The Green Party is the only major party in England and Wales that has a policy for the full legalisation and regulation of all drugs. The party’s drug policy (revised and passed unanimously by party members in October 2019) includes a commitment to providing safe Drug Consumption Rooms (also known as Supervised Consumption Rooms or Overdose Prevention Centres) as part of a wider harm-reduction and public-health approach to drug use. In March 2018, then Green Councillor Cleo Lake tabled a motion to Bristol City Council asking the Mayor to commit to delivering the recommendations of a study undertaken by the Council’s substance misuse team, including the establishment of a DCR. This motion was unsuccessful, but current Bristol Green Councillors remain committed to pursuing this initiative and working with the Mayor to this end.

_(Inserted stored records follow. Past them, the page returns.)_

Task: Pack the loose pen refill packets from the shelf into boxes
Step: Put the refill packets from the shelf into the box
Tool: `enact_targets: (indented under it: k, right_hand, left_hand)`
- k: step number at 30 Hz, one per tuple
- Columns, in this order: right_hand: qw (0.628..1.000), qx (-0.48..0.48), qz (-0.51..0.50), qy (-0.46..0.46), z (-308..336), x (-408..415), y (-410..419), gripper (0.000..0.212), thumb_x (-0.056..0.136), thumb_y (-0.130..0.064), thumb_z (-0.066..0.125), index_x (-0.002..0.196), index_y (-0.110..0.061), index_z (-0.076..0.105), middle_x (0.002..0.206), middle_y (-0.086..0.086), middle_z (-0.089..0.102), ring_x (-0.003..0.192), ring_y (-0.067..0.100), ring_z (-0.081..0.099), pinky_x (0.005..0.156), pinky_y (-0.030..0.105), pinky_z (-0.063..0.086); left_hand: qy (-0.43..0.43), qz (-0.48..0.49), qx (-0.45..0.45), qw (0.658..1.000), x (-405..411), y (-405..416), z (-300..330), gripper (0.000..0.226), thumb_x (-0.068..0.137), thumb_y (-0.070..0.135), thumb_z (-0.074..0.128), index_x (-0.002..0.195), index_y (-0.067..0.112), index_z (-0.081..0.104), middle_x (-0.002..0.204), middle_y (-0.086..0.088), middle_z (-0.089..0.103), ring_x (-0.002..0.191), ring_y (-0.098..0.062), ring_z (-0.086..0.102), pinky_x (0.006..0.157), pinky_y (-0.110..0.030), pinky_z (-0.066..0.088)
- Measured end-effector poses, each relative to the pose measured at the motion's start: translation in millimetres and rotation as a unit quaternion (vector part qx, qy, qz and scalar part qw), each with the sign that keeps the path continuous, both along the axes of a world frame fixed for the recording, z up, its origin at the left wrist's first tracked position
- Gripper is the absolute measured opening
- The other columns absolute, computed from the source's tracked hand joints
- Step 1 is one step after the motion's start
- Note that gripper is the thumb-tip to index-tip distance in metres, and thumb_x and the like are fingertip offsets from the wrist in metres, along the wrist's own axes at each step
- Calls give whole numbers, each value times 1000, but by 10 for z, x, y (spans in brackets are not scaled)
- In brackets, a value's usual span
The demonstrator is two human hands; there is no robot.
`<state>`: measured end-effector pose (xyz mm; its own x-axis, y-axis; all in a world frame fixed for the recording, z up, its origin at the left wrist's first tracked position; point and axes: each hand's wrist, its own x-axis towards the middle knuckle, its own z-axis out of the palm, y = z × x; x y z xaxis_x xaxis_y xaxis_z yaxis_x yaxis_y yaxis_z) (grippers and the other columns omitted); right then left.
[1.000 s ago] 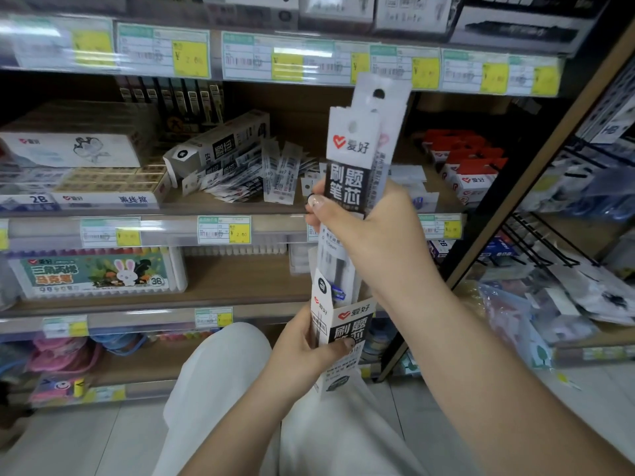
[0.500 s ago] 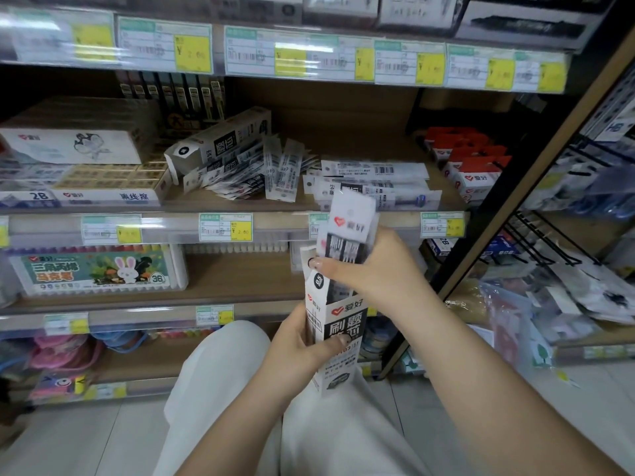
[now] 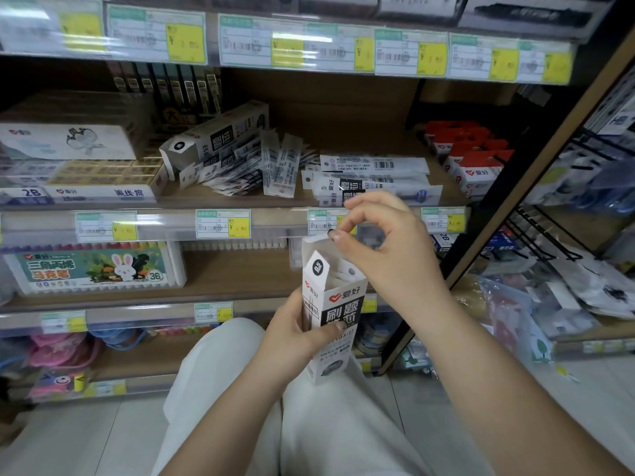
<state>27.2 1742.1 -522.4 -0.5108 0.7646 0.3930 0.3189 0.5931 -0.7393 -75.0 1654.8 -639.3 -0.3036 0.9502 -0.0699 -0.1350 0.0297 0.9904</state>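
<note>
My left hand (image 3: pixel 295 334) grips an upright white-and-black refill box (image 3: pixel 338 314) over my lap, thumb across its front. The box top is open, and the white tops of refill packets (image 3: pixel 345 274) show inside it. Just above the opening, my right hand (image 3: pixel 385 252) has its fingers curled, and thumb and forefinger pinch the box's raised top flap (image 3: pixel 318 240). Loose refill packets (image 3: pixel 372 182) lie piled on the shelf behind that hand. More packets (image 3: pixel 280 166) are scattered to the left, beside a second box (image 3: pixel 220 135) lying on its side.
Red-topped boxes (image 3: pixel 470 159) stand at the shelf's right end and eraser and pencil boxes (image 3: pixel 103 173) at its left. A marker case (image 3: pixel 92 267) sits on the shelf below. A wire rack with bagged goods (image 3: pixel 563 297) stands to the right.
My right hand has pushed the handful of packets down into the box and let go of them. It now pinches the top flap. The left hand has kept the box steady.
</note>
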Motion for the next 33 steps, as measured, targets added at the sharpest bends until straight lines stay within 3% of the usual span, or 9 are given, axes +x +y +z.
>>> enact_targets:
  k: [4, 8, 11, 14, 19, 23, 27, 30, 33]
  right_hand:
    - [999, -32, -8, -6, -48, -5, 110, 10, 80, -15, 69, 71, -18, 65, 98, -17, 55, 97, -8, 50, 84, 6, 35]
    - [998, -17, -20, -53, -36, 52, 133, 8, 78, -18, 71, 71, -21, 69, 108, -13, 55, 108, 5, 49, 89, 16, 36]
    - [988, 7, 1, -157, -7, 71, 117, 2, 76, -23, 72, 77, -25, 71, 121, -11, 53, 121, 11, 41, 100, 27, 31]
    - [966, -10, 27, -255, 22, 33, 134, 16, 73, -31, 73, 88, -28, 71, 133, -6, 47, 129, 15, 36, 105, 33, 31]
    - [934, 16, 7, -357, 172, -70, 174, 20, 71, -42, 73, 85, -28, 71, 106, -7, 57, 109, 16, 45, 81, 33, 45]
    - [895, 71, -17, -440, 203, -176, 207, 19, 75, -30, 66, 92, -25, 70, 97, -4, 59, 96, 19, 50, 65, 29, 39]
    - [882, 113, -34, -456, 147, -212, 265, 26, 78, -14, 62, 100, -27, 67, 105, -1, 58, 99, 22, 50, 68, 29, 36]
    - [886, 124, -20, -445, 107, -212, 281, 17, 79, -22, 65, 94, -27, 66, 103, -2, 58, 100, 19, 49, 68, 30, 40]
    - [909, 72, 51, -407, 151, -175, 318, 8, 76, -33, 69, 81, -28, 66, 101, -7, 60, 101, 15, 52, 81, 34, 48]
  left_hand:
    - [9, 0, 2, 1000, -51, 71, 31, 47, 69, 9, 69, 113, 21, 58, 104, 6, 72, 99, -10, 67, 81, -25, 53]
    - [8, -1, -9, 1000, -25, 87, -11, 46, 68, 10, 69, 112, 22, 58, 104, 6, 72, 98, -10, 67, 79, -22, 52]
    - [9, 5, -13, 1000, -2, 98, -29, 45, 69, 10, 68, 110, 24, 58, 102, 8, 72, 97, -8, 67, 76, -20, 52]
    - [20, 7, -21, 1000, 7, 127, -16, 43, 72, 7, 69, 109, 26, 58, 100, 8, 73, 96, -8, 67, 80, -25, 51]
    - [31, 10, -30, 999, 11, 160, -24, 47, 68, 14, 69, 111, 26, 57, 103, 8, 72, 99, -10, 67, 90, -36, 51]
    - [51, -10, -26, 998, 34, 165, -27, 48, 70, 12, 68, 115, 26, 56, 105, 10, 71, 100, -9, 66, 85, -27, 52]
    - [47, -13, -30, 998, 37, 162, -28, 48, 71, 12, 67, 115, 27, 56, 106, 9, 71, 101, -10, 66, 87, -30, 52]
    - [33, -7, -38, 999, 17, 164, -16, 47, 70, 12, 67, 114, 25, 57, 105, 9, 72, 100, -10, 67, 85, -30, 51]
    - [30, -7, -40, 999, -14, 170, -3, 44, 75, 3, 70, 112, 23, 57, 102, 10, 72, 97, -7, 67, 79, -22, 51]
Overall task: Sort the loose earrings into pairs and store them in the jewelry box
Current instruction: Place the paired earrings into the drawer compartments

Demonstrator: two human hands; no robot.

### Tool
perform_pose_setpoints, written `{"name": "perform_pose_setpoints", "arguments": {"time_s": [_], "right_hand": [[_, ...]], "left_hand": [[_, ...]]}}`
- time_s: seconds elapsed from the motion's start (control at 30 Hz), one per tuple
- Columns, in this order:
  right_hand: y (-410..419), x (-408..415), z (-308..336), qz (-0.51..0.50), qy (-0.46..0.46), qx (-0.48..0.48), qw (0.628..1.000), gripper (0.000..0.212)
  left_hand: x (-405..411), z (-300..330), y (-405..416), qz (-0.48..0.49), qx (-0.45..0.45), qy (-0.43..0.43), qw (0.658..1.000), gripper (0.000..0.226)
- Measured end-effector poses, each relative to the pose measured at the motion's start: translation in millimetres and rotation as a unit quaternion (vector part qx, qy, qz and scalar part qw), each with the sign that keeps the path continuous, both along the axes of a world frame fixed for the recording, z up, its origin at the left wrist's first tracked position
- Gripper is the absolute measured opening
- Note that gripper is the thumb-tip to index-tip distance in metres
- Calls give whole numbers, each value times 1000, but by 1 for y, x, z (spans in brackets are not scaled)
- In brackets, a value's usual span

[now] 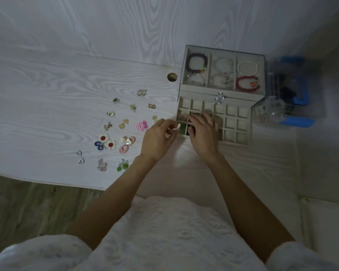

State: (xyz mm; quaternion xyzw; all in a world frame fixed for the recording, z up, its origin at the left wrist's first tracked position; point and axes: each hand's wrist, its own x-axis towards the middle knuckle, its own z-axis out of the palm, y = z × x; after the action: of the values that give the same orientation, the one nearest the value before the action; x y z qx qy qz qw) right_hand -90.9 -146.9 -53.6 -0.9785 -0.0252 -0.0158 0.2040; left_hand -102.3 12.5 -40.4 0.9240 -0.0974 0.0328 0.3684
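Note:
A cream jewelry box (221, 94) stands on the white table, its lower drawer (241, 133) pulled out and showing a grid of small compartments. My left hand (158, 136) pinches a small pale earring (176, 127) just left of the drawer's near-left corner. My right hand (203, 130) lies over the drawer's left compartments with its fingers curled down into them; what they hold is hidden. Several earrings lie paired on the table to the left, among them pink flowers (142, 125), red-centred white flowers (107, 141) and pink ovals (126, 144).
The box's top tray holds bracelets (247, 75) in three sections. A clear plastic container with blue parts (290, 98) stands right of the box. A round cable hole (172, 77) is in the table behind the earrings. The table's front edge (47, 182) runs along below the earrings.

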Motion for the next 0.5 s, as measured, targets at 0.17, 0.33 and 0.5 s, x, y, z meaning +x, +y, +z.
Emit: {"name": "perform_pose_setpoints", "arguments": {"time_s": [0.17, 0.33, 0.5], "right_hand": [[-1, 2, 0, 1, 17, 18, 1000, 40], [-1, 5, 2, 8, -6, 22, 1000, 37], [3, 9, -1, 61, -26, -10, 998, 39]], "left_hand": [[43, -2, -20, -1, 19, 34, 999, 17], [57, -3, -24, -45, 102, 35, 993, 17], [39, 2, -12, -88, 82, -23, 992, 19]]}}
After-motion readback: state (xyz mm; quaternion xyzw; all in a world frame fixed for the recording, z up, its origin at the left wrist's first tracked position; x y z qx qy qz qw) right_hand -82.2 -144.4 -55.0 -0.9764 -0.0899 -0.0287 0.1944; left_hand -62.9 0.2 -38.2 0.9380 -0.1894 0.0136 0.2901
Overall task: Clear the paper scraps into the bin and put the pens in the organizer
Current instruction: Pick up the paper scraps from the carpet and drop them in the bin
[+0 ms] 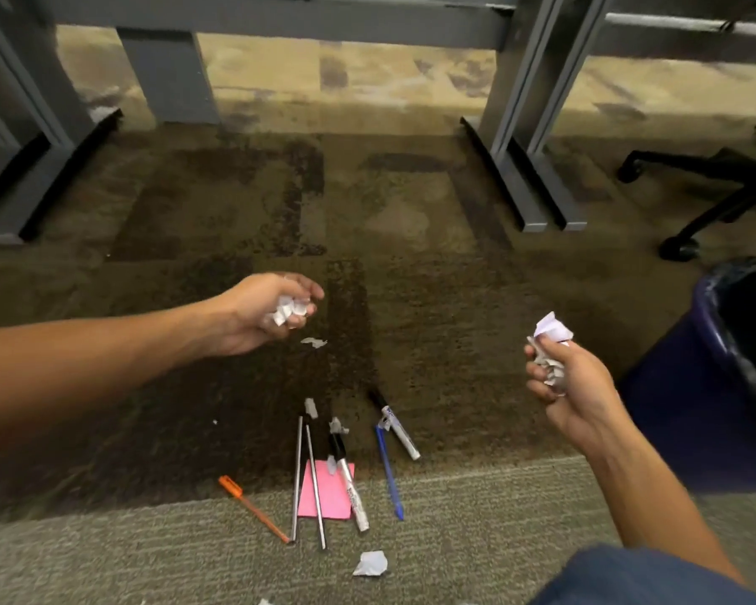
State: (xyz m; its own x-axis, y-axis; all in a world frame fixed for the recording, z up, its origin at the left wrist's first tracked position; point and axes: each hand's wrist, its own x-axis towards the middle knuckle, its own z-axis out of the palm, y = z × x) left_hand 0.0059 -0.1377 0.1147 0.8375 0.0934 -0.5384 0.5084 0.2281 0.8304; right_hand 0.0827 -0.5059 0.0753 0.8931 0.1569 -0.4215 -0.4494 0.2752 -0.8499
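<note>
Knee (620,578) cropped, bin (716,386) cut off

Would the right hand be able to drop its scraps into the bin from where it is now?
Probably yes: the right hand holds its scraps just beside the bin, with nothing between them.

Crumpled white scraps (290,311) gripped in left hand (266,312), more (551,351) in right hand (564,382), left of dark bin (725,386); pens (350,473) scattered on carpet left of bin.
</note>
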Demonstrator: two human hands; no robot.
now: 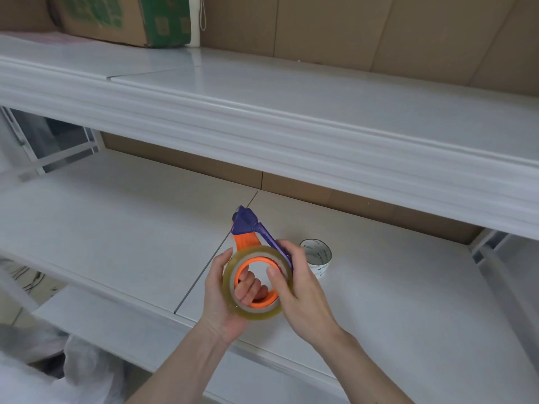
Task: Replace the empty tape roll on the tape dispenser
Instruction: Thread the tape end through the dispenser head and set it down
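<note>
A purple and orange tape dispenser [250, 225] is held above the lower white shelf [116, 217]. A full roll of clear yellowish tape [256, 312] sits around the dispenser's orange hub. My left hand [221, 298] grips the dispenser from the left, with its fingers curled through the hub's hole. My right hand [300, 287] clasps the right side, thumb pressed on the roll's rim. An empty white cardboard tape core [319, 256] lies on the shelf just behind my right hand.
An upper white shelf [291, 112] overhangs the work area, with a green and brown cardboard box [131, 18] at its far left. Brown cardboard panels line the back. White fabric [43, 374] lies at the lower left.
</note>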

DCRs are legally sanctioned facilities where people can inject or smoke their own drugs, under medical supervision, in order to prevent fatal overdoses, transmission of HIV and hepatitis C, and other health harms, and with access to other health and treatment services. They can be located in permanent clinics, mobile ambulance-style units or temporary structures, and are proven to increase treatment engagement for hard-to-reach groups (in particular those who are homeless and/or injecting in public spaces).
A 2016 report from the Government’s own expert advisory group on drug use – the Advisory Council on the Misuse of Drugs (ACMD) – recognizes that DCRs can help to reduce the number of deaths from opiate overdoses. International evidence demonstrates that these interventions help to reduce death rates, blood-borne disease infections and other health problems related to the injection of opiates and other drugs, hospital stays, emergency call outs, discarded drug litter, and social and crime problems associated with street drug use.
They also improve engagement and retention in treatment for otherwise difficult-to-reach vulnerable people and help to address some of the wider social issues associated with the consumption of drugs in public areas, including discarded needles. In cities such as Geneva, where supervised drug consumption rooms are available, there is not a problem with discarded needles.
By refusing to consider a change in policy the current Government not only puts the lives of vulnerable people who use drugs at risk; it also stubbornly ignores the advice of its own experts. At a time when drug-related deaths in England and Wales are increasing, instead of threatening people who wish to establish DCRs with criminal sanctions, the Government should be supporting these as an essential public health initiative.
Bristol Green Councillors will continue to campaign for drug consumption rooms as part of our commitment to the health and safety of all residents of Bristol.